‘Summer Days With Coo’: a exploração dramática do simbolismo místico da cultura japonesa
Falar de animação japonesa é falar de Hayao Miyazaki, Satoshi Kon, Isao Takahata, Mamoru Oshii, Osamu Tezuka, Akira Toriyama, entre outros. Contudo, num contexto mais abrangente e actual é impossível não referirmos Makoto Shinkai, Masaaki Yuasa ou Keiichi Hara. É propriamente neste último em que nos vamos focar, mais especificamente no seu filme de animação de 2007, “Summer Days with Coo”.
O grande problema da maioria dos animadores e artistas no Japão é conseguir encontrar um estúdio que financie as suas ideias. Em 2018 o problema é também encontrar um estúdio que aposte nos artistas 2D, visto que a grande maioria do público está bastante entusiasmado com a animação 3D que tem despoletado um pouco por todo o mundo e que torna, do ponto de vista financeiro, a produção muito mais fácil.
“Summer Days with Coo” é uma aventura dramática (com alguma comédia à mistura) sobre um rapaz que vive nos subúrbios de Tóquio e que um dia encontra um fóssil que afinal está vivo. Esse fóssil é Coo, um ser místico que perdeu a família há muitos anos atrás (bastante ligado à mitologia japonesa). Ao longo do filme deparamo-nos com todo o tipo de situações. Coo tem dificuldades em adaptar-se a uma cidade 300 anos à frente do seu tempo e Kochi tem dificuldades em conseguir conciliar esta nova amizade com toda a realidade moderna e controladora que o rodeia.
O que é interessante neste filme de animação é a abordagem de temas complexos de forma tão simplificada. Um dos grandes trunfos de grande parte dos filmes de animação japonesa é a forma como conseguem criar uma narrativa que tanto pode agradar a uma criança, com aventura e comédia simples, como a um adulto, aprofundando temas complexos de forma simplificada. “Summer Days with Coo” fa-lo com excelência. De um lado temos o tema da amizade, aqui personificado entre um animal falante e um jovem que luta contra a evolução da sociedade obsessiva e controladora, ilustrada várias vezes quase ao nível de um “Big Brother” (1984) Orweliano, com paparazzi e a jovial internet a ditarem a verdade. De outro lado temos todos os conflitos que surgem a um jovem numa idade complicada, em crescimento, desde a forma como lida com essa mesma tecnologia, com a sua família e, mais importante, consigo mesmo.

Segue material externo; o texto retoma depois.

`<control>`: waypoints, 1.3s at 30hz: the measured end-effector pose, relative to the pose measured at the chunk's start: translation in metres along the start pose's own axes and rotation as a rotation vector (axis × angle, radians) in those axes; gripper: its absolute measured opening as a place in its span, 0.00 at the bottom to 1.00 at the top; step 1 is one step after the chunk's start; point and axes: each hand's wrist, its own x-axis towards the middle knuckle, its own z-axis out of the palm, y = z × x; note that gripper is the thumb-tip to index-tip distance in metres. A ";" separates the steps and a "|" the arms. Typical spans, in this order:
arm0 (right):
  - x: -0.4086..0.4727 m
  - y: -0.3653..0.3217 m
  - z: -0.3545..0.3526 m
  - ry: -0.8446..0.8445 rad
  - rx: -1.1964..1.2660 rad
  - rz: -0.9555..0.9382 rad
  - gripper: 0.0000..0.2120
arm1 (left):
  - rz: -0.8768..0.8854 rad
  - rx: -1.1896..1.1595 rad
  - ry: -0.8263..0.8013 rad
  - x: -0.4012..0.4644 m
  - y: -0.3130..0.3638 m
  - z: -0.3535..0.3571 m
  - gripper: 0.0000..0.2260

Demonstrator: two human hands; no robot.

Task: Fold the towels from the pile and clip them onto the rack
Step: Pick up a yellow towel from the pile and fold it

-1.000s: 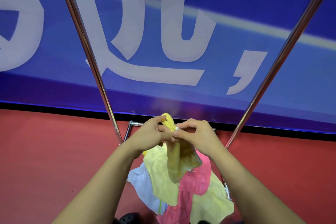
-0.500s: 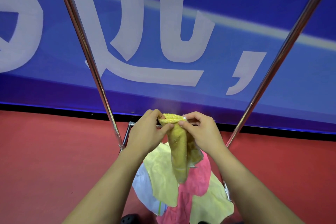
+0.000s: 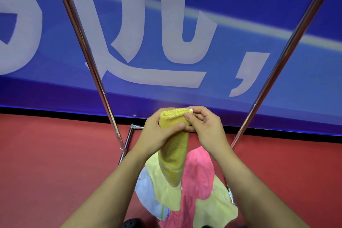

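Red floor, blue banner behind the rack (image 3: 87, 57). Left hand (image 3: 157, 135) grips the folded yellow towel (image 3: 174, 146) above the pile (image 3: 194, 187); right hand (image 3: 205, 127) pinches its top corner. I'd keep those edges flush before clipping.

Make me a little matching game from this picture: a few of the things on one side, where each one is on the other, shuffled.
Things:
1. yellow towel
2. pink towel
3. white towel
4. rack pole

Places:
A. left edge of the pile on the floor
B. held up in both hands
C. slanting up past the blue banner
D. in the pile, below the right wrist

Pairs: 1-B, 2-D, 3-A, 4-C
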 end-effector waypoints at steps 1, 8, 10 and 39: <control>0.000 -0.001 0.000 0.008 0.011 -0.009 0.05 | -0.003 -0.007 -0.003 -0.001 0.001 0.002 0.16; 0.001 -0.001 -0.001 0.021 0.014 -0.085 0.09 | 0.065 -0.016 0.086 0.000 0.011 0.012 0.08; 0.000 -0.001 -0.004 -0.019 -0.003 -0.111 0.16 | 0.080 -0.016 0.107 0.001 0.013 0.012 0.08; -0.014 0.099 0.001 -0.086 -0.160 0.234 0.13 | 0.063 0.013 0.093 0.015 0.042 -0.003 0.03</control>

Os momentos dramáticos são recorrentes ao longo do filme, tanto nas saudades de Coo pelo seu pai e os seus tempos, como na amizade cada vez mais forte e proibitiva entre um ser místico e um jovem. A sociedade funciona aqui como máquina opressora e com consequências trágicas, embora o final seja agridoce, não uma tragédia.
Do ponto de vista técnico o filme é uma autêntica pintura e obra de arte, algo que podemos assistir nos outros filmes de Hara (Colorful, por exemplo). A componente dramática e a narrativa directa são elementos característicos do realizador, sendo que “Summer Days with Coo” consegue alcançar um patamar superior em relação às outras obras de Hara.
O cinema de animação japonês é um mundo bem mais complexo que a maioria dos mercados, não tanto pela procura ou pressão do público, mas pela arte envolvida nos projectos. Falamos de um dos países que mais atenção aos detalhes e à animação tradicional em 2018, algo que é cada vez mais raro nos dias que correm.
“Summer Days with Coo” é uma obra emocionante, dramática e equilibrada, com momentos de comédia, suspense e aventura, bem ao estilo das melhores animações japonesas. Uma pérola pouco conhecida, mas que vale a pena ver e rever diversas vezes.